# [Problem]
From the first line of the data through the line containing "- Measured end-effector", return each line exactly.

Given material below:

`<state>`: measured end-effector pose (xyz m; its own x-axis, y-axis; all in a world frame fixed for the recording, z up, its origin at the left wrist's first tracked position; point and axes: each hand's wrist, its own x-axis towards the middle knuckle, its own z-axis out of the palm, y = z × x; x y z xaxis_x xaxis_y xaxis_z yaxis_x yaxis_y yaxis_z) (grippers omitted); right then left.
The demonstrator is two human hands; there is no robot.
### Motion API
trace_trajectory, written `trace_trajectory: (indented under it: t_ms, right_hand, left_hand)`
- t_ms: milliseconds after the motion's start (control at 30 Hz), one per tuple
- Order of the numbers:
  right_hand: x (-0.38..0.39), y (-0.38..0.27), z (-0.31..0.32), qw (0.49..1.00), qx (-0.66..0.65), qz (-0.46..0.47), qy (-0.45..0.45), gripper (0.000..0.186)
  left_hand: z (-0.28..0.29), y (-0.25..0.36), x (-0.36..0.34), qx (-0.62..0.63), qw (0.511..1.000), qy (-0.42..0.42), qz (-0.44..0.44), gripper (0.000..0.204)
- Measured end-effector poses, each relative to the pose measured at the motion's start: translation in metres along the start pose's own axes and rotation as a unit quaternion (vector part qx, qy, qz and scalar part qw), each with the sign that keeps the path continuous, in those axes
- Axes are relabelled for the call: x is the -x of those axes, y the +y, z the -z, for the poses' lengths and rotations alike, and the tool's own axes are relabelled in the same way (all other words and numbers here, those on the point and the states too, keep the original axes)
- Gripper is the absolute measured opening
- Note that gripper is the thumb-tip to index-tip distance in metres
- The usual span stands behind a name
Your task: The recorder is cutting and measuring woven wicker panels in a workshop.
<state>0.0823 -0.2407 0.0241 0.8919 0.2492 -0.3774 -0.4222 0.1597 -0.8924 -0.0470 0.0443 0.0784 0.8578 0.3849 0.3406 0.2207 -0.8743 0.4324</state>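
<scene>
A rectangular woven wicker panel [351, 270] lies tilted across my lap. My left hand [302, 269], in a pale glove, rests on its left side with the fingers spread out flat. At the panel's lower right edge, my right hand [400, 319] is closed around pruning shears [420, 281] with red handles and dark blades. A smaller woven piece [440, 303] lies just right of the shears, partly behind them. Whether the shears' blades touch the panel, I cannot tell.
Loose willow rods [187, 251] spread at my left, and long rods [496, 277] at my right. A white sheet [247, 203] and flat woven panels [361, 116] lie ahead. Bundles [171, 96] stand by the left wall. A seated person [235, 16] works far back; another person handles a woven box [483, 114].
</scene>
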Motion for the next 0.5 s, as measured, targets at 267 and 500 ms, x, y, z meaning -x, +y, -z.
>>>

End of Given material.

# [Answer box]
`<state>`: measured end-effector pose (xyz m; its own x-axis, y-axis; all in a world frame fixed for the recording, z up, its origin at the left wrist's first tracked position; point and axes: each hand's wrist, its own x-axis towards the middle knuckle, its own z-axis out of the palm, y = z × x; x y z xaxis_x xaxis_y xaxis_z yaxis_x yaxis_y yaxis_z) (grippers omitted); right then left.
The demonstrator is two human hands; there is no robot.
### Motion API
trace_trajectory, written `trace_trajectory: (indented under it: t_ms, right_hand, left_hand)`
- t_ms: milliseconds after the motion's start (control at 30 Hz), one per tuple
- Order of the numbers:
  right_hand: x (-0.38..0.39), y (-0.38..0.27), z (-0.31..0.32), qw (0.49..1.00), qx (-0.66..0.65), qz (-0.46..0.47), qy (-0.45..0.45), gripper (0.000..0.186)
  left_hand: z (-0.28..0.29), y (-0.25..0.36), x (-0.36..0.34), qx (-0.62..0.63), qw (0.511..1.000), qy (-0.42..0.42), qz (-0.44..0.44), gripper (0.000..0.204)
- Measured end-effector poses, each relative to the pose measured at the motion's start: translation in metres along the start pose's own axes and rotation as a unit quaternion (vector part qx, qy, qz and scalar part qw), each with the sign that keeps the path continuous, in those axes

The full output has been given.